Assigned task
Write out each line of the records that has "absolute" in it.

Data to process
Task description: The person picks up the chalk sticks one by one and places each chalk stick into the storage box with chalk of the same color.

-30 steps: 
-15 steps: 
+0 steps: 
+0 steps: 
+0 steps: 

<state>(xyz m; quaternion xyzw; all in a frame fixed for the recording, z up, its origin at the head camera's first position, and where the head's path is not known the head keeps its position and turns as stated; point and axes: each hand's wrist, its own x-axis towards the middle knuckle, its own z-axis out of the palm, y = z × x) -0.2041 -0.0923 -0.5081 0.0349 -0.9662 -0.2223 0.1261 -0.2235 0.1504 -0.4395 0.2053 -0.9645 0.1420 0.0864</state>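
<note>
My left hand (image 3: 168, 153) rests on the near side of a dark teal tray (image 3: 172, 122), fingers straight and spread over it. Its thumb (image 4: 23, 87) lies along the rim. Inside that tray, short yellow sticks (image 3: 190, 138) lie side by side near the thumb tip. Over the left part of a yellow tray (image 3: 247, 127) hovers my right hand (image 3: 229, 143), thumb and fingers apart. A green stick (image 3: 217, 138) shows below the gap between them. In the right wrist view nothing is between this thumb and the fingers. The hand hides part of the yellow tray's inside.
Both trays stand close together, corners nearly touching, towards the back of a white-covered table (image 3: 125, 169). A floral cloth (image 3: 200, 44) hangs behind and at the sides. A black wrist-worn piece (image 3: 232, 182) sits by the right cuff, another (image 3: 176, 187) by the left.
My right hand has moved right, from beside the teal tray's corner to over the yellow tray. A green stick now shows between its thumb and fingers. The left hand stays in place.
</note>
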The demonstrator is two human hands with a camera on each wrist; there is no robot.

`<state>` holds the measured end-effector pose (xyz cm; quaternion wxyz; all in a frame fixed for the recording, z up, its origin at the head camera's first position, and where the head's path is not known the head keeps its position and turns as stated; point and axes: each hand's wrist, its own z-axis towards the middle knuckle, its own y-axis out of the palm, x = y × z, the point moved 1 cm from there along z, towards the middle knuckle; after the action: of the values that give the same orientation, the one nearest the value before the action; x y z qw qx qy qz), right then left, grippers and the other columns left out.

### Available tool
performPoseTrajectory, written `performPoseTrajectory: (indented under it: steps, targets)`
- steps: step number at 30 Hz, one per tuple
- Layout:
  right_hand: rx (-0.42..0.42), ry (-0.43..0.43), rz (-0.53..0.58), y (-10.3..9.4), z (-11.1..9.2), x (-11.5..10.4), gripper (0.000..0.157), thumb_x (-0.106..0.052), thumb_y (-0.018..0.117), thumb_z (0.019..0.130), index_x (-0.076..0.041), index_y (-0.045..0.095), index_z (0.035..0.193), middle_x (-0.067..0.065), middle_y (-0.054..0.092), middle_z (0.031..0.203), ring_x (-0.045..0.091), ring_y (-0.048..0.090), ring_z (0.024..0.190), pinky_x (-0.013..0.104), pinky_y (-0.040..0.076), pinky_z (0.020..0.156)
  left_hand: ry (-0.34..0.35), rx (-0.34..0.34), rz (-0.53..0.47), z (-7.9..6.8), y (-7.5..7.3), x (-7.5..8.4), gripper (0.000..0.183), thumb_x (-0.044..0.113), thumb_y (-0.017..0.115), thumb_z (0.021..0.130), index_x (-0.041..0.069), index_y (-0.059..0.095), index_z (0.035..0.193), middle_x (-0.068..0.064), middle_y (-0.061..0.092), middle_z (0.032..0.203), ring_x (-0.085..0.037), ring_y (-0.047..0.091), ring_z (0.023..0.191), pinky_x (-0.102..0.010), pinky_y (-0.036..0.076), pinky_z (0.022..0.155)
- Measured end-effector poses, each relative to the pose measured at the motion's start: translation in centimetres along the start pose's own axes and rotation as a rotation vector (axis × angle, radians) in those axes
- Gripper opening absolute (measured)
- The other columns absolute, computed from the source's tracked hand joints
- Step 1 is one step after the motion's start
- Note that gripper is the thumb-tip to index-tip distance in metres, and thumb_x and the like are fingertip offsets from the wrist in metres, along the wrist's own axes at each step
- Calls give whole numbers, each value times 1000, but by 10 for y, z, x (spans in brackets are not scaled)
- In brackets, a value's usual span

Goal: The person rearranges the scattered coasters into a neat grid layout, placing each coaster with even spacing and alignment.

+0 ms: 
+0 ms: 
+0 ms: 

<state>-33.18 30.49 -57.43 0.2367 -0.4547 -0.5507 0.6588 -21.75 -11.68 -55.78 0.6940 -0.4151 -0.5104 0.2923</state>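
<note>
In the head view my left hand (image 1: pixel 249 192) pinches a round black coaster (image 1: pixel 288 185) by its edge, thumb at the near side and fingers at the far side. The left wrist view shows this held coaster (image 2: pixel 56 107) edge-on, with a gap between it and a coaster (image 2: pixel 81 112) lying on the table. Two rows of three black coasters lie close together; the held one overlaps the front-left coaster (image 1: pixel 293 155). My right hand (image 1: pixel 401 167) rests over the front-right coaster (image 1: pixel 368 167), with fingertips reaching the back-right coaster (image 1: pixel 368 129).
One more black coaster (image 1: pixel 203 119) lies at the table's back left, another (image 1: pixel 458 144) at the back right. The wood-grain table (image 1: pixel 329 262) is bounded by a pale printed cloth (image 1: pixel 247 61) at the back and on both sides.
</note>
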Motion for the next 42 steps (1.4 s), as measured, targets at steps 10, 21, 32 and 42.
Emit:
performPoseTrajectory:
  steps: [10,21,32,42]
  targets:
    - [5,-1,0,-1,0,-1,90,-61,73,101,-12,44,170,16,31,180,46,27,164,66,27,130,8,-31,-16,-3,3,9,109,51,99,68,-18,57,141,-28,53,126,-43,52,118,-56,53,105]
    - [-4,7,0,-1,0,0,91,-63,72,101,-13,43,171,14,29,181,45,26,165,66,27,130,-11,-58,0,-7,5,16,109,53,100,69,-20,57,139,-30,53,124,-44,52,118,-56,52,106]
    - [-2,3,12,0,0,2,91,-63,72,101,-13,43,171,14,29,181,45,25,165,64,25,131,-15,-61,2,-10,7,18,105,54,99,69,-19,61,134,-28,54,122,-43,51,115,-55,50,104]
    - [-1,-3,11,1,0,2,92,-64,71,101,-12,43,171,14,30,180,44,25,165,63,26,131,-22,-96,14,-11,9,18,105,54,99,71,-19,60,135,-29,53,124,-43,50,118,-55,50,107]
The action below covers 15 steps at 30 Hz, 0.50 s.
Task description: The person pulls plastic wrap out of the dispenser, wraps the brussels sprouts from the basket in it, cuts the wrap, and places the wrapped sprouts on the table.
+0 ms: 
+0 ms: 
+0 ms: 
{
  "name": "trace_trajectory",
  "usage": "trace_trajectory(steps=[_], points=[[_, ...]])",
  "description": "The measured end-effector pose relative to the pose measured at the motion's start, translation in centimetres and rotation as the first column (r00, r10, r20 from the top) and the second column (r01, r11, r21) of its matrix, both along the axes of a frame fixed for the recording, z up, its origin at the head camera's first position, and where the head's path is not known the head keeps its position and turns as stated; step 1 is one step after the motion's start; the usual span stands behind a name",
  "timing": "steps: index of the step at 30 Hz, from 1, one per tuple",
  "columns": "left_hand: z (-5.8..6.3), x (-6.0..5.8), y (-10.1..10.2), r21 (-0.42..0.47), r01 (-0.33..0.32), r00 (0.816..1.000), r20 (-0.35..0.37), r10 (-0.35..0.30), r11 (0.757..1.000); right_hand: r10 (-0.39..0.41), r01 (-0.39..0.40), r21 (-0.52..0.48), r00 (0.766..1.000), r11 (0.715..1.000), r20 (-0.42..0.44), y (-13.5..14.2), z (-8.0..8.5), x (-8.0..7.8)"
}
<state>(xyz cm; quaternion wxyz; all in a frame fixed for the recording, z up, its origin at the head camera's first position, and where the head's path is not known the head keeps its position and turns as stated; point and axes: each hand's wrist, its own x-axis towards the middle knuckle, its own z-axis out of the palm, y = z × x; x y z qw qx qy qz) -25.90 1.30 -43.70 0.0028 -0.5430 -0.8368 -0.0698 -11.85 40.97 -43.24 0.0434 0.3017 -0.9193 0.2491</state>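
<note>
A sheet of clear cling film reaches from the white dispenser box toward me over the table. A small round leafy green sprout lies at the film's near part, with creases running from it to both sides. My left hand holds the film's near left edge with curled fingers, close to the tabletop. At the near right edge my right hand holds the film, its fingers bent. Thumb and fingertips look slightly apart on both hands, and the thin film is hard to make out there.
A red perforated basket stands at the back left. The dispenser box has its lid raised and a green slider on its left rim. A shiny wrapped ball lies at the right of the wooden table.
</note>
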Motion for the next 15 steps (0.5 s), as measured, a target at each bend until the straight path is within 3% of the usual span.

Worked solution
- Gripper opening absolute (measured)
- The other columns absolute, computed from the source's tracked hand joints

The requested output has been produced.